O que não sabemos das empresas públicas
A comissão de inquérito à TAP faz-nos temer o pior sobre o que se passa no setor empresarial do Estado e a justificar outro escrutínio das empresas do universo do Estado.
O país assiste, chocado, às revelações da Comissão Parlamentar de Inquérito sobre a gestão da TAP, e mesmo para os que estão mais atentos à realidade do setor empresarial controlado pelo Estado, a forma como o Governo gere uma companhia pública ultrapassa tudo o que se poderia imaginar. Tendo em conta o nível de escrutínio a que a TAP está sujeita, a revelação destes casos só pode suscitar a maior desconfiança sobre o que se passa noutras empresas públicas que estão fora do radar mediático. É por isso que este caso TAP deveria ser aproveitado para uma avaliação profunda, e transparente, do que é a gestão das empresas do Estado.
O deputado Carlos Guimarães Pinto, da Iniciativa Liberal, lançou o mote: “Certamente [as outras empresas públicas] estarão a ser geridas de igual forma ou pior”. E sugeriu que os deputados usem todos os mecanismos à sua disposição para um escrutínio mais apertado das empresas públicas, para descobrir outras TAPs. Quem é que não desconfia da existência de nepotismo, de promiscuidade entre o partido, o Estado e a empresa na gestão do setor empresarial do Estado, de ingerências que violam os princípios básicos se boas práticas de governação? Se a comissão de inquérito à TAP serviu já para alguma coisa foi mesmo para acender os alertas vermelhos sobre uma realidade que está escondida.

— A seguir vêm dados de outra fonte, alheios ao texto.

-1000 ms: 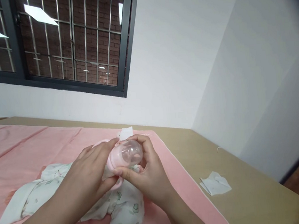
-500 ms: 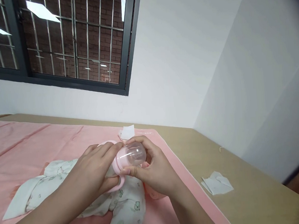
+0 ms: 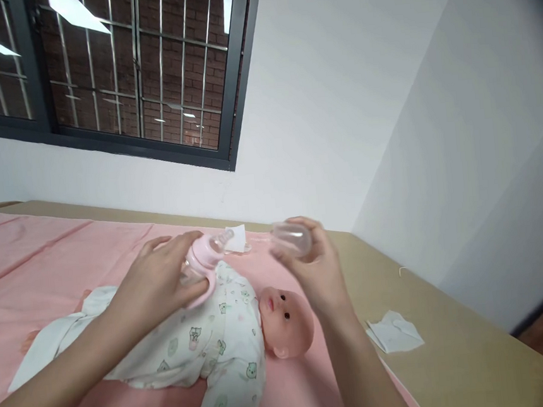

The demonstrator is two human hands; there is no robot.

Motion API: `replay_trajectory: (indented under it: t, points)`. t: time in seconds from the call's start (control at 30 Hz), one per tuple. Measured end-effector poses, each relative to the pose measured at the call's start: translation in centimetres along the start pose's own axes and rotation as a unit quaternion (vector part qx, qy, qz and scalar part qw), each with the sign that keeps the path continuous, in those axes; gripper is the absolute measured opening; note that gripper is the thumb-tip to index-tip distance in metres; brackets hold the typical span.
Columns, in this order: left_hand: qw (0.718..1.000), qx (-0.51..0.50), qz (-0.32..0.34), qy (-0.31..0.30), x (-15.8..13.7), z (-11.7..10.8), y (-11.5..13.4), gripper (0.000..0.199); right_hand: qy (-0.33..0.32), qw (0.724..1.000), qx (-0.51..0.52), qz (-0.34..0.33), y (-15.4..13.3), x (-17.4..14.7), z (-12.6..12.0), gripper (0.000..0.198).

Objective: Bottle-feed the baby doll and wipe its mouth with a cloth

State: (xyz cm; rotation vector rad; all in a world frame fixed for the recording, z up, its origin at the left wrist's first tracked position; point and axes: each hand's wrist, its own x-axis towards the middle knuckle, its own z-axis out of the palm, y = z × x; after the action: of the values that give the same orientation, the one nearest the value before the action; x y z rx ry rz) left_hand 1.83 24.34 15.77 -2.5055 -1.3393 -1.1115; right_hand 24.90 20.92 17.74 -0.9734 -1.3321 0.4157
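Note:
My left hand (image 3: 166,273) is wrapped round a pink-collared baby bottle (image 3: 203,254) with handles, tilted so its clear nipple points up and right. In my right hand (image 3: 317,263) is the clear bottle cap (image 3: 292,238), slightly blurred and apart from the bottle. Beneath both hands a baby doll (image 3: 230,334) lies on its back, dressed in white clothes printed with small animals. Its bare head lies to the right, just below my right hand, and its feet point left.
A pink mat (image 3: 33,256) lies under the doll on a wooden surface (image 3: 377,276). Crumpled white tissue (image 3: 395,332) rests at the right, and a small white paper (image 3: 236,238) lies near the mat's far edge. Behind stand a white wall (image 3: 314,98) and a barred window (image 3: 136,69).
The clear cap has come off the bottle. My right hand has carried it up and to the right, uncovering the nipple and the doll's head. My left hand has kept the bottle.

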Motion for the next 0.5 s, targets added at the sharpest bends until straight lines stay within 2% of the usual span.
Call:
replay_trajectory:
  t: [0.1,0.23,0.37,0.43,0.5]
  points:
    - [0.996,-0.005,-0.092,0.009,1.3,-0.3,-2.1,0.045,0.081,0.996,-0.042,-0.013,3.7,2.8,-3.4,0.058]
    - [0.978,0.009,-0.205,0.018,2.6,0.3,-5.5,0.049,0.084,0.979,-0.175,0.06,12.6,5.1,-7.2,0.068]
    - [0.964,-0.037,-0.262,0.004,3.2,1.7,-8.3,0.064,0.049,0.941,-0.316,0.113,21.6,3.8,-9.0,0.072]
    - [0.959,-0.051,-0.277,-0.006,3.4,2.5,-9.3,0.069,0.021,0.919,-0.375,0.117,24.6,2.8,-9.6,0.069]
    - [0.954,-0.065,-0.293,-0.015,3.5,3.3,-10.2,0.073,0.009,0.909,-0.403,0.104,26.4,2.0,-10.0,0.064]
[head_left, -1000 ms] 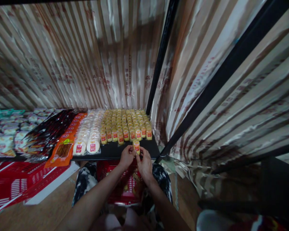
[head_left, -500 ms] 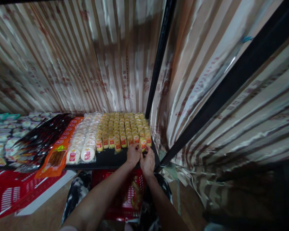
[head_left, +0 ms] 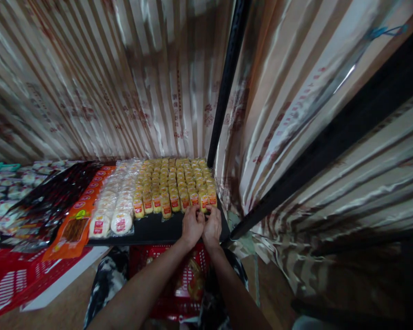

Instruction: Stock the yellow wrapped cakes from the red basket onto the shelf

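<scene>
My left hand (head_left: 192,224) and my right hand (head_left: 212,226) are side by side at the front right of a black shelf (head_left: 151,229). Their fingertips pinch a small yellow snack packet (head_left: 203,202) with a red label, which stands in the front row of several rows of identical yellow packets (head_left: 174,181). The held packet is partly covered by my fingers. Both forearms reach up from the bottom of the view.
Left of the yellow packets lie rows of white round packets (head_left: 119,206), orange packets (head_left: 76,220), dark packets (head_left: 55,197) and pale ones. A red basket (head_left: 174,275) sits below the shelf between my knees. A black post (head_left: 225,82) and striped curtains close the back and right.
Both hands carried the yellow packet from in front of the shelf edge forward into the front row of packets, where they now rest on it. The view shifted slightly.
</scene>
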A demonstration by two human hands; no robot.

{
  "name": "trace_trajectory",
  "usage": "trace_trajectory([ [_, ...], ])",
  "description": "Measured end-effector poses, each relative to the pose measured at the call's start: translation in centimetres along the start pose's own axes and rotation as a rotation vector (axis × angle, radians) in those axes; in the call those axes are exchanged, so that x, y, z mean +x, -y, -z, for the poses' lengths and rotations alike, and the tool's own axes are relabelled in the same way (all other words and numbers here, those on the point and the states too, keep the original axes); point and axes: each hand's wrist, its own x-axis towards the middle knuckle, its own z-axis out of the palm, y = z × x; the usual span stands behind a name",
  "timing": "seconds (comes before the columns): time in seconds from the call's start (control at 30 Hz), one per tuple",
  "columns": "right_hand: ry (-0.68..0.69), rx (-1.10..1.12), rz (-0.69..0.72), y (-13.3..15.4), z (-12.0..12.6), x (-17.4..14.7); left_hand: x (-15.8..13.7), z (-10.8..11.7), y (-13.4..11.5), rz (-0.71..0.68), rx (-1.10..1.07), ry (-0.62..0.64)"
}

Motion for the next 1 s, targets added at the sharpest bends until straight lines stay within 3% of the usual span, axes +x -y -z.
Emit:
trace_trajectory([
  [0.3,-0.001,-0.073,-0.013,0.6,0.3,-0.1,-0.6,0.4,0.3,-0.078,0.010,0.052],
  [0.63,0.055,-0.055,-0.079,0.7,0.4,-0.2,-0.1,-0.2,0.1,-0.064,0.026,0.099],
  [1.0,0.059,-0.122,0.037,-0.2,0.1,-0.7,-0.3,-0.2,0.8,-0.069,-0.004,0.122],
])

Será que este quadro de má gestão é exclusiva do setor empresarial público e no setor privado existe um quadro de virtudes? Obviamente que não, mas há uma enorme diferença que justifica o apoio à proposta do deputado liberal: Nas empresas públicas, quem paga é o contribuinte, nas privadas são os respetivos acionistas. E quando há empresas privadas a receberem apoios públicos — veja-se o caso da Efacec –, devem justificar exatamente o mesmo escrutínio. Aliás, talvez fosse bom algum partido propor uma comissão de inquérito à Efacec e à gestão sob o controlo do Estado, porque a exposição dos contribuintes à empresa já passa de forma larga dos 200 milhões de euros (a CPI à TAP resultou de uma indemnização de 500 mil euros…)
Qual é a realidade do setor empresarial do Estado? Há um relatório do Conselho das Finanças Públicas que deveria, no mínimo, ser um sinal de que é preciso fazer muito mais para aumentar o escrutínio das empresas públicas.
- No final de 2021, o sector público empresarial português era composto por 348 entidades, das quais 148 pertenciam ao sector empresarial do Estado (SEE), 42 ao sector empresarial regional e 158 ao sector empresarial local. Em termos de atividade económica, a maioria das entidades pertencia aos sectores da gestão das águas (19% destas entidades), da saúde (14%), dos transportes e armazenagem (11%) e das atividades artísticas, espetáculos, desportivas e recreativas (10%).
- Dos 148 relatórios e contas das empresas com obrigações de reporte de informação relativos ao universo do SEE identificado para 2021, apenas 79 tinham sido aprovados pela tutela.
- Os resultados económicos das empresas não financeiras do SEE continuam a evidenciar um significativo desequilíbrio económico apresentando um EBITDA negativo em mil M€ e um resultado líquido negativo de 3,1 mil M€ em 2021. Face a 2020 este desempenho refletiu uma melhoria daqueles indicadores respetivamente em 290 M€ e 708 M€, insuficiente, contudo, para corrigir o desequilíbrio económico do sector.
Este quadro é, no mínimo, assustador e justifica que se saiba muito mais do que está a ser feito nas empresas do setor empresarial do Estado. Quem tutela, de que forma tutela, quem são os gestores, que opções estão a ser feitas, como são geridas, como funciona a independência dos gestores face aos ministros, como é feita a supervisão dos administradores não executivos sobre os executivos.
Face ao que se sabe hoje, o Parlamento deveria criar uma comissão permanente de acompanhamento das empresas públicas, que permitisse esse escrutínio político permanente e seria um exercício de transparência que comprometia as tutelas políticas e os próprios conselhos de administração.